The data Start Marker
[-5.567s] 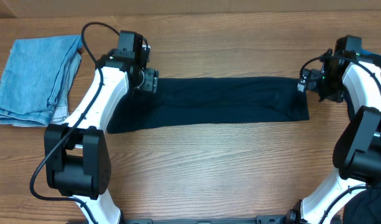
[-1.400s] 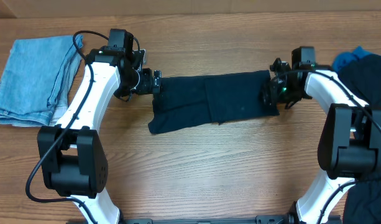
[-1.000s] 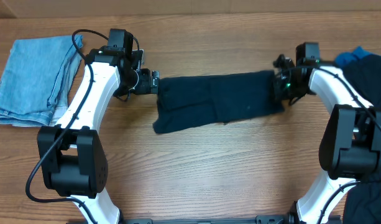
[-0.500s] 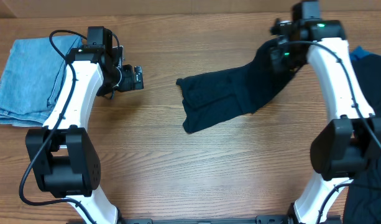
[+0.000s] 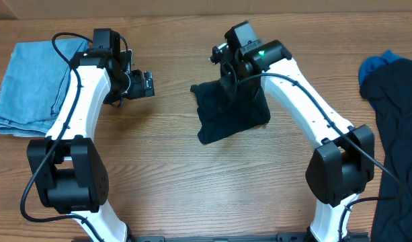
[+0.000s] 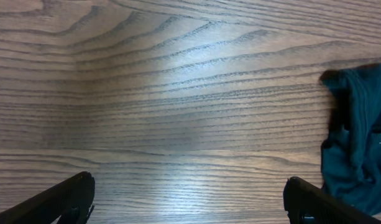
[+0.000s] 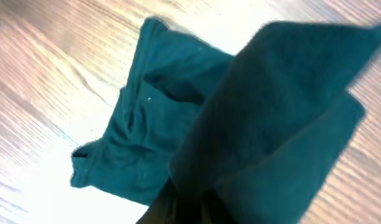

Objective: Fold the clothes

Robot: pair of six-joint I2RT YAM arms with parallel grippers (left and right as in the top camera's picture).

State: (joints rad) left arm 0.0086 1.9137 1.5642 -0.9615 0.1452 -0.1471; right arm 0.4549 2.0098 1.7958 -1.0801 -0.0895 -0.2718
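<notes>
The clothes (image 5: 230,113), a dark navy garment, lie bunched in the middle of the table, with the right end lifted and carried over the left part. My right gripper (image 5: 226,66) hangs above its far edge, shut on that raised fold. In the right wrist view the held cloth (image 7: 277,106) drapes from my right gripper (image 7: 196,210) over the layer lying flat (image 7: 146,137). My left gripper (image 5: 150,84) stands open to the left of the garment, apart from it. In the left wrist view my left gripper (image 6: 190,199) spans bare wood, with the garment's edge (image 6: 358,143) at the right.
A folded light blue denim garment (image 5: 37,84) lies at the far left. A pile of dark cloth (image 5: 397,114) with a blue piece (image 5: 374,65) covers the right edge of the table. Bare wood lies in front of the garment.
My right gripper has swung from the far right across to the middle, carrying the garment's right end over the rest. The left gripper had let go and drawn back left; it now holds still.
</notes>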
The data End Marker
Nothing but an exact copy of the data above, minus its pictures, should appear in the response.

Answer below
[-5.567s] 
[-1.400s] 
[-1.000s] 
[-0.500s] 
[+0.000s] 
[+0.000s] 
[+0.000s] 

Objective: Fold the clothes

Robot: pair of six-joint I2RT YAM arms with parallel grippers (left and right as in the top camera's picture).

State: (joints rad) left arm 0.0086 1.9137 1.5642 -0.9615 0.1452 -0.1471; right arm 0.4549 2.0098 1.7958 -1.0801 -0.0895 -0.2718
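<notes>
The clothes (image 5: 230,113), a dark navy garment, lie bunched in the middle of the table, with the right end lifted and carried over the left part. My right gripper (image 5: 226,66) hangs above its far edge, shut on that raised fold. In the right wrist view the held cloth (image 7: 277,106) drapes from my right gripper (image 7: 196,210) over the layer lying flat (image 7: 146,137). My left gripper (image 5: 150,84) stands open to the left of the garment, apart from it. In the left wrist view my left gripper (image 6: 190,199) spans bare wood, with the garment's edge (image 6: 358,143) at the right.
A folded light blue denim garment (image 5: 37,84) lies at the far left. A pile of dark cloth (image 5: 397,114) with a blue piece (image 5: 374,65) covers the right edge of the table. Bare wood lies in front of the garment.
My right gripper has swung from the far right across to the middle, carrying the garment's right end over the rest. The left gripper had let go and drawn back left; it now holds still.
</notes>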

That makes the output complete.